*** Block opens ***

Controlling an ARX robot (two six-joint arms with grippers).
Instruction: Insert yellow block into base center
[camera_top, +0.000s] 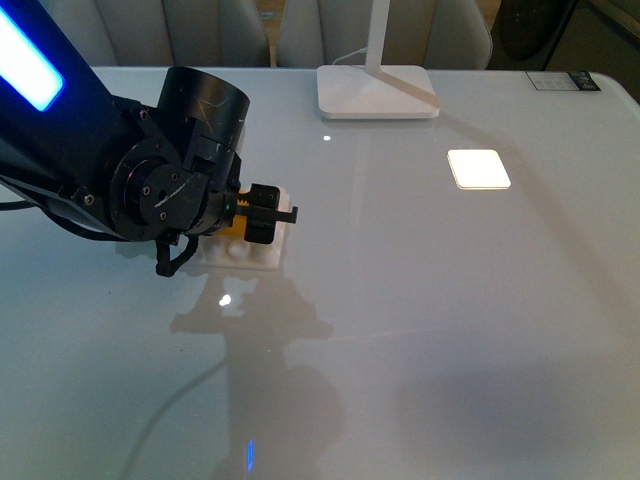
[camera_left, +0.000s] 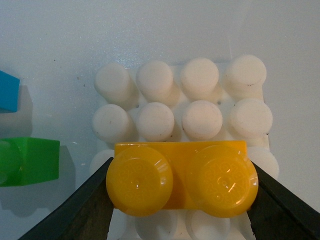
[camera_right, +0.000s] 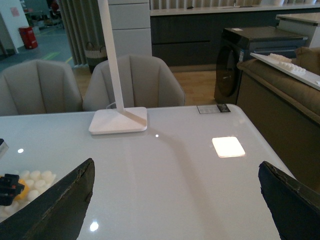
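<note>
The left gripper (camera_top: 268, 213) clamps the yellow block (camera_left: 180, 182) by its two ends, just over the studs of the base (camera_left: 200, 80); if it is pressed in, I cannot tell. A green brick (camera_left: 35, 160) and a blue brick (camera_left: 7, 92) lie beside the base. The right gripper (camera_right: 176, 170) stands wide open, holding nothing.

Left tool (camera_left: 180, 170) low, jaws tight on the yellow block (camera_left: 141, 181); right tool (camera_right: 176, 166) aloft, jaws wide apart
</note>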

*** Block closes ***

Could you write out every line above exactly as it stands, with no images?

Controlling an ARX robot (two six-joint arms with grippers).
Instruction: Insert yellow block into base center
[camera_top, +0.000s] 
[camera_left, +0.000s] 
[camera_right, +0.000s] 
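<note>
The left gripper (camera_top: 268, 213) clamps the yellow block (camera_left: 180, 182) by its two ends, just over the studs of the base (camera_left: 200, 80); if it is pressed in, I cannot tell. A green brick (camera_left: 35, 160) and a blue brick (camera_left: 7, 92) lie beside the base. The right gripper (camera_right: 176, 170) stands wide open, holding nothing.

Left tool (camera_left: 180, 170) low, jaws tight on the yellow block (camera_left: 141, 181); right tool (camera_right: 176, 166) aloft, jaws wide apart
</note>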

There is nothing more to add to this answer.